» To do: Without changing a thing, reproduce the entire listing and leave out its pictures.

════════════════

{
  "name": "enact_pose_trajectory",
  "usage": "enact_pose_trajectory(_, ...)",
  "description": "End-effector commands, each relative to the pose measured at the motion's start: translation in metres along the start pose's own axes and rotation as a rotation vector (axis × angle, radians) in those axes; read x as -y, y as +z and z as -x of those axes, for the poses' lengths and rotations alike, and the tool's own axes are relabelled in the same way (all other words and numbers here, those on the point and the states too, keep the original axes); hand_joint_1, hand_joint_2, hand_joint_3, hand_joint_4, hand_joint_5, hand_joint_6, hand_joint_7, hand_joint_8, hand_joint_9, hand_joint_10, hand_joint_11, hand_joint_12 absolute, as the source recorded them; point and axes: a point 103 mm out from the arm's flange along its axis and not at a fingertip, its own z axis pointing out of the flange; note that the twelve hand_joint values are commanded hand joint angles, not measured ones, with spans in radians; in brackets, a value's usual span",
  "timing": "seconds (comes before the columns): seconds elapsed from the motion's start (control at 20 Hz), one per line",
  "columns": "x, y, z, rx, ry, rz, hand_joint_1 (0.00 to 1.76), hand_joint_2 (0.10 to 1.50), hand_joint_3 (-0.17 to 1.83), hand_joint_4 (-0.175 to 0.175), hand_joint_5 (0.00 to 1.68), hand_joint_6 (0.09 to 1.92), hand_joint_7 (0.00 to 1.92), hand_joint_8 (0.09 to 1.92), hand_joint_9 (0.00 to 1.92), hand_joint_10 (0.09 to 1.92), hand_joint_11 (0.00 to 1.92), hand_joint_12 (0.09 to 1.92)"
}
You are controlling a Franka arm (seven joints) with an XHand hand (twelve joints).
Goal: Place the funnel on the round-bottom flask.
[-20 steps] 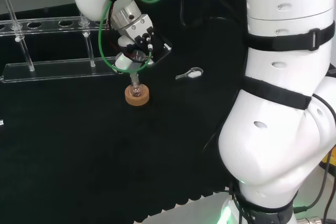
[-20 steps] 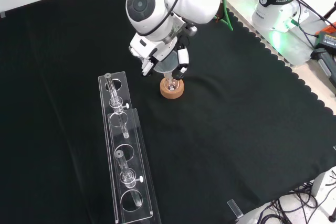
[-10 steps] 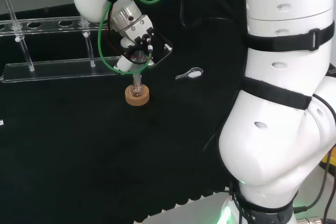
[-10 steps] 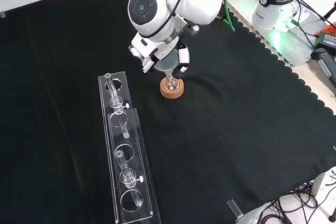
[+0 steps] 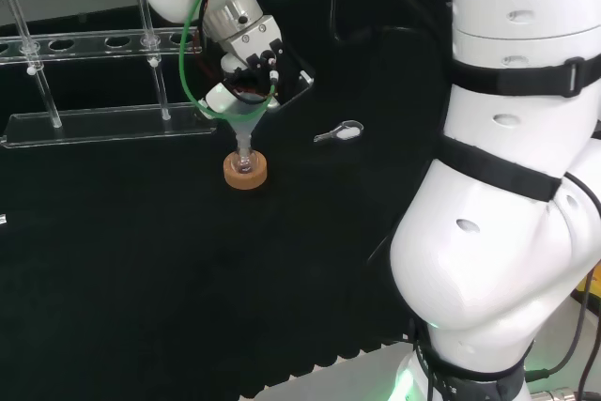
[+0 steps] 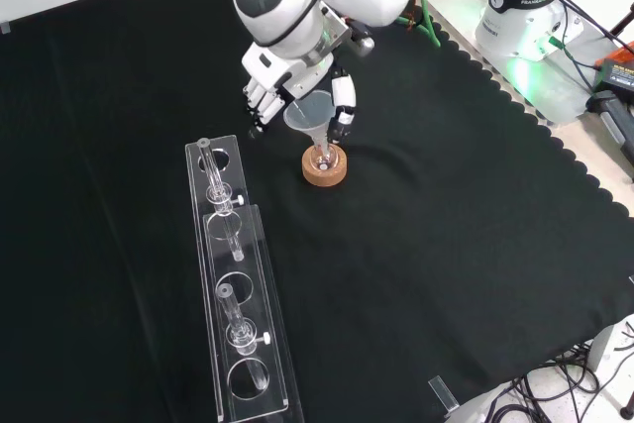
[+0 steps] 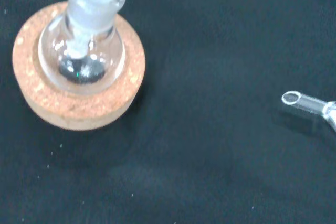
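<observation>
white arm reaching fwd over bench, robot hand pointing down, fingers relaxed, spread open

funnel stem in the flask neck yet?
Yes. In the front view the funnel stands upright with its stem down in the neck of the round-bottom flask on the cork ring.

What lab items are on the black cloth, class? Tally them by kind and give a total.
Funnel: 1
Round-bottom flask: 1
Cork ring stand: 1
Clear rack: 1
Small clear scoop: 1
Total: 5
</observation>
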Motion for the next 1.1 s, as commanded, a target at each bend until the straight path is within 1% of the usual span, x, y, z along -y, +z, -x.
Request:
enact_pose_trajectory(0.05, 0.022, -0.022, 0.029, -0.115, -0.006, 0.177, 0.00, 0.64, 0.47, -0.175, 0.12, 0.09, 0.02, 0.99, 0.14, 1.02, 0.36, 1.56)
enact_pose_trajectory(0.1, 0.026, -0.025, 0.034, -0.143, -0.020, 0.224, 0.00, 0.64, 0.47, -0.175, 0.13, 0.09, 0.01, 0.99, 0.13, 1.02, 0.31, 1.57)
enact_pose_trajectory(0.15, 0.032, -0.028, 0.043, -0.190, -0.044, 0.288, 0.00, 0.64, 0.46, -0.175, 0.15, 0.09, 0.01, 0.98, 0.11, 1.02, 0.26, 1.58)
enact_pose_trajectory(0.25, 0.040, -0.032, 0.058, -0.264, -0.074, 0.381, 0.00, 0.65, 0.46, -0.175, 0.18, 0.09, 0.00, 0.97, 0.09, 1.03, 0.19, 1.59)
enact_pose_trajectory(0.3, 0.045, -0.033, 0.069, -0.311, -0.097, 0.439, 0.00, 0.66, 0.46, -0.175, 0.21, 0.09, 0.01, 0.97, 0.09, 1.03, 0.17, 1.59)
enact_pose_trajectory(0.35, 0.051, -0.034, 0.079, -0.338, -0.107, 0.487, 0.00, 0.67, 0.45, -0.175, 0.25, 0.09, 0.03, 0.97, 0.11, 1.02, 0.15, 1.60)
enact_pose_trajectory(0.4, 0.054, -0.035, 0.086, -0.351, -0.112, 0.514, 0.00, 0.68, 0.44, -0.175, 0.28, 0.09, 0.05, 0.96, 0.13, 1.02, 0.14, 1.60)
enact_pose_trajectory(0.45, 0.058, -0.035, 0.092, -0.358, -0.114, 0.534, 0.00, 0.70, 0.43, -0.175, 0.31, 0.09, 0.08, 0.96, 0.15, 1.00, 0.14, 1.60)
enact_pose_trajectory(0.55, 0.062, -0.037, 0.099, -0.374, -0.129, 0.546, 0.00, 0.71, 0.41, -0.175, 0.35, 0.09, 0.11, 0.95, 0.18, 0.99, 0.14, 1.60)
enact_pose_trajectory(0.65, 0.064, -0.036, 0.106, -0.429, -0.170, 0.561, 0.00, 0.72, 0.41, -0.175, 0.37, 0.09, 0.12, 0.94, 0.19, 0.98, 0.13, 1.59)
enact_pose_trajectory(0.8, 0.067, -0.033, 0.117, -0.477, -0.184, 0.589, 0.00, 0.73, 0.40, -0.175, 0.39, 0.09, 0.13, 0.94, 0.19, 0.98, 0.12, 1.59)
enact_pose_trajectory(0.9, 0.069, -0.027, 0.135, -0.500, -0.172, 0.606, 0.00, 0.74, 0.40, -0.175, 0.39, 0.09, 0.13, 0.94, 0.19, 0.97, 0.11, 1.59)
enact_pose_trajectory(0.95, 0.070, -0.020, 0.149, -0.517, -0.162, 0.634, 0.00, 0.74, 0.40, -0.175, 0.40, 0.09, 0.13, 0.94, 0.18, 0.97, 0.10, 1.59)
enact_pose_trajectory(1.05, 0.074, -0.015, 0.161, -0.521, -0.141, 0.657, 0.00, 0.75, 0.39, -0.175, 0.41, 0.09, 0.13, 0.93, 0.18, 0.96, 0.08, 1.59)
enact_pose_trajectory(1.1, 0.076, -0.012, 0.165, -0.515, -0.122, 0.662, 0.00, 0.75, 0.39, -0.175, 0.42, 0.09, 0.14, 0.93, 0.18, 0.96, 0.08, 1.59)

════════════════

» Task result:
{
  "name": "enact_pose_trajectory",
  "usage": "enact_pose_trajectory(_, ...)",
  "description": "End-effector commands, each relative to the pose measured at the motion's start: translation in metres along the start pose's own axes and rotation as a rotation vector (axis × angle, radians) in those axes; read x as -y, y as +z and z as -x of those axes, for the poses' lengths and rotations alike, and the tool's own axes are relabelled in the same way (all other words and numbers here, those on the point and the states too, keep the original axes); hand_joint_1, hand_joint_2, hand_joint_3, hand_joint_4, hand_joint_5, hand_joint_6, hand_joint_7, hand_joint_8, hand_joint_9, hand_joint_10, hand_joint_11, hand_joint_12 absolute, as the source recorded them; point and axes: a point 103 mm out from the arm's flange along its axis and not at a fingertip, its own z axis pointing out of the flange; note that the twelve hand_joint values are commanded hand joint angles, not measured ones, with spans in radians; in brackets, a value's usual span",
  "timing": "seconds (comes before the columns): seconds elapsed from the motion's start (control at 20 Hz), one per line",
  "columns": "x, y, z, rx, ry, rz, hand_joint_1 (0.00 to 1.76), hand_joint_2 (0.10 to 1.50), hand_joint_3 (-0.17 to 1.83), hand_joint_4 (-0.175 to 0.175), hand_joint_5 (0.00 to 1.68), hand_joint_6 (0.09 to 1.92), hand_joint_7 (0.00 to 1.92), hand_joint_8 (0.09 to 1.92), hand_joint_9 (0.00 to 1.92), hand_joint_10 (0.09 to 1.92), hand_joint_11 (0.00 to 1.92), hand_joint_12 (0.09 to 1.92)"
}
You are controlling a Franka arm (seven joints) with an XHand hand (twelve joints).
Goal: Place the funnel on the round-bottom flask.
[-20 steps] 
[-20 steps] 
[-10 steps] 
[-10 steps] 
[+0 steps] 
[+0 steps] 
[+0 steps] 
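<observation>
white arm reaching fwd over bench, robot hand pointing down, fingers relaxed, spread open

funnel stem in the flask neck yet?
Yes. In the front view the funnel stands upright with its stem down in the neck of the round-bottom flask on the cork ring.

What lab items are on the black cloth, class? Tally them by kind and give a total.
Funnel: 1
Round-bottom flask: 1
Cork ring stand: 1
Clear rack: 1
Small clear scoop: 1
Total: 5
</observation>
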Motion for the next 1.1 s, as commanded, a target at each bend until the straight path is within 1% of the usual span, x, y, z along -y, +z, -x.
Request:
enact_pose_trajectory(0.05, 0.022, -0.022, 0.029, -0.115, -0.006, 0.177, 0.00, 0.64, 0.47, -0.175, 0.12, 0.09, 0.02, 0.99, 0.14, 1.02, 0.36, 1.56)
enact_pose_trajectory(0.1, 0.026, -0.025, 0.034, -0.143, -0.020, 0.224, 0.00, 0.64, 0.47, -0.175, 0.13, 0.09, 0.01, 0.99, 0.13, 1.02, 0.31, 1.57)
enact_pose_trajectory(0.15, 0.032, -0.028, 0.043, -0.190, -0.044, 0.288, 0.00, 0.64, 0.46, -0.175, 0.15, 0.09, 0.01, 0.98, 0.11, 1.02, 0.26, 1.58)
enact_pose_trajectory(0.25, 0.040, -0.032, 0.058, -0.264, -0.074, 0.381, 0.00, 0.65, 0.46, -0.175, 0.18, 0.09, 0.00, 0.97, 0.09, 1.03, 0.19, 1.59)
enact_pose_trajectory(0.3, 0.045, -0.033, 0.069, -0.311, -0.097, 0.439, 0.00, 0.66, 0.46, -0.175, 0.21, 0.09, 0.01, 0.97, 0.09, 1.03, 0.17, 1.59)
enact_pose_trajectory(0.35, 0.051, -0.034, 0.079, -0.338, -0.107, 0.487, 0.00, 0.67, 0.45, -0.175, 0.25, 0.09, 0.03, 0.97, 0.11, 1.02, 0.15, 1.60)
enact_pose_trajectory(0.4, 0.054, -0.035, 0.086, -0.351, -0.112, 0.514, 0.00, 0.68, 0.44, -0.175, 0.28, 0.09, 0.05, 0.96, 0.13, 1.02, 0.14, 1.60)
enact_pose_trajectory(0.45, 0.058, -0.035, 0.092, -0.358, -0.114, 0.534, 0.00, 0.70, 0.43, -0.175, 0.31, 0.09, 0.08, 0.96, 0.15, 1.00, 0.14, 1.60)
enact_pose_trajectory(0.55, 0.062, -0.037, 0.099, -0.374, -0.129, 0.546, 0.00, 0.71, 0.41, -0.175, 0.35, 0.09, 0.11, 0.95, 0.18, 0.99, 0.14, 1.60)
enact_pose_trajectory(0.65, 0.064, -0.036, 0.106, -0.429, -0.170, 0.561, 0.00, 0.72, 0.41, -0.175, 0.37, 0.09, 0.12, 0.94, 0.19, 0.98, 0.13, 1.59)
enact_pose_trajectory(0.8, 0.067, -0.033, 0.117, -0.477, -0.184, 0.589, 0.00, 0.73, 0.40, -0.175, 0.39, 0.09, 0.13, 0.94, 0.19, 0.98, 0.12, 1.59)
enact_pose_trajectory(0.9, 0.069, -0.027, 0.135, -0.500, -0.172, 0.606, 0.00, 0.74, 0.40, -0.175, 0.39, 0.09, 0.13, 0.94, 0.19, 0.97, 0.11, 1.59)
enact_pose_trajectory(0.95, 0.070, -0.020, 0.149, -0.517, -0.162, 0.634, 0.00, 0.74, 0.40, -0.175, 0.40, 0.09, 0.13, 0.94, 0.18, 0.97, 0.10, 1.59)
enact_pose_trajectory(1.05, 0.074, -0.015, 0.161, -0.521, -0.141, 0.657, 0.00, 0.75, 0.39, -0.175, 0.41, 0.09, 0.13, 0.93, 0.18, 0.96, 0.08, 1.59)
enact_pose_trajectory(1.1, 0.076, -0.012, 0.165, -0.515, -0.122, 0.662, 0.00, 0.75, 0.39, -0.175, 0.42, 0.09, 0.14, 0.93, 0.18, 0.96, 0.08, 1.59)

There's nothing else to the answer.